Con “Cacerolazo”, Ana Tijoux se posiciona nuevamente en un territorio fronterizo entre el arte y lo político propio del activismo, donde los límites entre el artista, la comunidad y los movimientos sociales se vuelven cada vez más porosos. De ahí los cruces constantes entre su propia música y las voces de la calle, que se alimentan mutuamente como hemos podido ver a propósito de “Cacerolazo” y también en los hashtags #lahorasono o #doctrinadelshock que encuentran su origen en la letra de “Shock”, inspirada en el libro La doctrina del shock (2007) de Naomi Klein. Por supuesto, la colaboración de Tijoux no ha sido la única. Pienso en las intervenciones lumínicas realizadas en el edificio de Telefónica por parte de Delight Lab; las cartas públicas firmadas por académicos, profesores y escritores; la carta que el Colectivo de Músicos de Chile llevó a La Moneda el día de ayer cantando “El derecho de vivir en paz”; los carteles de Pablo de la Fuente, más conocido como Gráfika Diablo Rojo; el arte callejero de Caiozzama; o colaboraciones incluso más lejanas como el mensaje de apoyo enviado por Slavoj Zizek a Chile. La escena artística-cultural no ha estado ajena a la violencia militar y neoliberal que ha despertado al pueblo chileno y, de distintas maneras, ha hecho sonar sus cacerolas en conjunto con quienes estamos convencidos de que otro Chile no sólo es posible, sino ante todo urgente.
Para muchos, los caceroleos no son más que ruidos. Y ruidos molestos. El otro día una vecina se asomó a su balcón para gritarnos a mi hermana y a mí “patéticas, ¿no les da verguenza?”. Mi hermana Javiera que es más valiente siguió tocando y con más fuerza.
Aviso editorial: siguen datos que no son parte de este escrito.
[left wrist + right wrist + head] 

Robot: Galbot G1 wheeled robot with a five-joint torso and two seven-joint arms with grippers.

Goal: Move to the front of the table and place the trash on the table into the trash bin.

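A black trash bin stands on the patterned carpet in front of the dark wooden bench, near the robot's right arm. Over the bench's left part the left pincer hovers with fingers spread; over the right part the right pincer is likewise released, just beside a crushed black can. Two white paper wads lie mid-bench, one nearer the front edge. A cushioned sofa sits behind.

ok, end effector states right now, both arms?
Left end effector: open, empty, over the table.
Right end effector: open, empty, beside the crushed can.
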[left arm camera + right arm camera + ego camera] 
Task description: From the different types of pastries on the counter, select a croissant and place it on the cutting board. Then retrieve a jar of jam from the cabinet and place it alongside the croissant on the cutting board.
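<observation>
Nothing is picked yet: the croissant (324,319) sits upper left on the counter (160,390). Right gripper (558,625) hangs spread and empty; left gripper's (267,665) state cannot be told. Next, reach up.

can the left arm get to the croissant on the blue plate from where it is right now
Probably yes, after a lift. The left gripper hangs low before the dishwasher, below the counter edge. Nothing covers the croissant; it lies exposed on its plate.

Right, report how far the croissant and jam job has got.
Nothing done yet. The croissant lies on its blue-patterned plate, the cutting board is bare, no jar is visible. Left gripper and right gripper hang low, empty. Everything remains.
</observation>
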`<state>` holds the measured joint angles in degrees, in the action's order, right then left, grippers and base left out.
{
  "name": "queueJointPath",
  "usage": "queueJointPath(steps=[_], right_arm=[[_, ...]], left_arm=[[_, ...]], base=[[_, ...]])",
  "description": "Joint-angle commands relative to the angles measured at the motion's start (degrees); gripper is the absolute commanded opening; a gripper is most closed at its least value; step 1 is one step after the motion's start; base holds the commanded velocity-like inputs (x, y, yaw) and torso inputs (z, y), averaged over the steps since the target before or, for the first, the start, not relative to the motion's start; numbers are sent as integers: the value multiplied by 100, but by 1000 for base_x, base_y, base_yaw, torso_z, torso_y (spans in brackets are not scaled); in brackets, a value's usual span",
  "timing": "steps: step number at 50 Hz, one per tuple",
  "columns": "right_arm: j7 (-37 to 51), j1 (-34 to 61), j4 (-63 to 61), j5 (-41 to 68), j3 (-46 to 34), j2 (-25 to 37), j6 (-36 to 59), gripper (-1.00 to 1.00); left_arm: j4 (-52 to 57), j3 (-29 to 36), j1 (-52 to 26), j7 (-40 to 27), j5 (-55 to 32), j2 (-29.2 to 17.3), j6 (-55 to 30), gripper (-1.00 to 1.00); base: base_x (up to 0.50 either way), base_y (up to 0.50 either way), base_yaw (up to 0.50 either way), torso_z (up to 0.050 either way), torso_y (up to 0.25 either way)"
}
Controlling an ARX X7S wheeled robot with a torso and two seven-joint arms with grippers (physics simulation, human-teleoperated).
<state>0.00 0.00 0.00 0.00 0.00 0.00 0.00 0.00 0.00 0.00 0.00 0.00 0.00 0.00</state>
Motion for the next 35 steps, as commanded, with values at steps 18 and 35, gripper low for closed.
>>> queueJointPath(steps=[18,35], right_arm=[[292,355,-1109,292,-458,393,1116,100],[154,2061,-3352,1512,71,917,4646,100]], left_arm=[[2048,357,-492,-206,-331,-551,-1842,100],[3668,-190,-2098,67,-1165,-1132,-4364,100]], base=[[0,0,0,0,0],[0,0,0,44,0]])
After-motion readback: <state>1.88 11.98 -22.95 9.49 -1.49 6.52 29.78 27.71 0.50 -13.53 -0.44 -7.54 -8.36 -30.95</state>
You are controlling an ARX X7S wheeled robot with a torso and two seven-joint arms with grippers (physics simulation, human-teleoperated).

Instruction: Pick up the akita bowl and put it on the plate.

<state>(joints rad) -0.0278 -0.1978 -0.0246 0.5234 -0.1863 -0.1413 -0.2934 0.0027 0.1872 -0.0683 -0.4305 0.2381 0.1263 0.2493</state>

En estos momentos de incertidumbre, rabia y miedo los cacerolazos han reunido a una parte importante de la sociedad chilena. “Cacerolear al ritmo del kultrun”, decía la poeta Daniela Catrileo en su cuenta de Facebook. Que este palpitar colectivo de ollas, cacerolas y sartenes se siga escuchando con fuerza. Pero no como un ruido, sino como una demanda legítima por 30 años de abusos, perdonazos, colusiones, robos, filas, insultos, aplicación de la ley antiterrorista, extractivismo y un largo etcétera. En estos días hemos redescubierto el poder de lo colectivo y lo que somos capaces de movilizar cuando nos reunimos, conversamos y abrazamos para exigir dignidad. Las aguas, incluso, han sido liberadas y corren con fuerza como las miles de personas congregadas en las calles, parques y esquinas de nuestras ciudades. Cucharas de palo y ollas. Objetos amorosos de resistencia y de la cocina que nos alimentan, reúnen y fortalecen.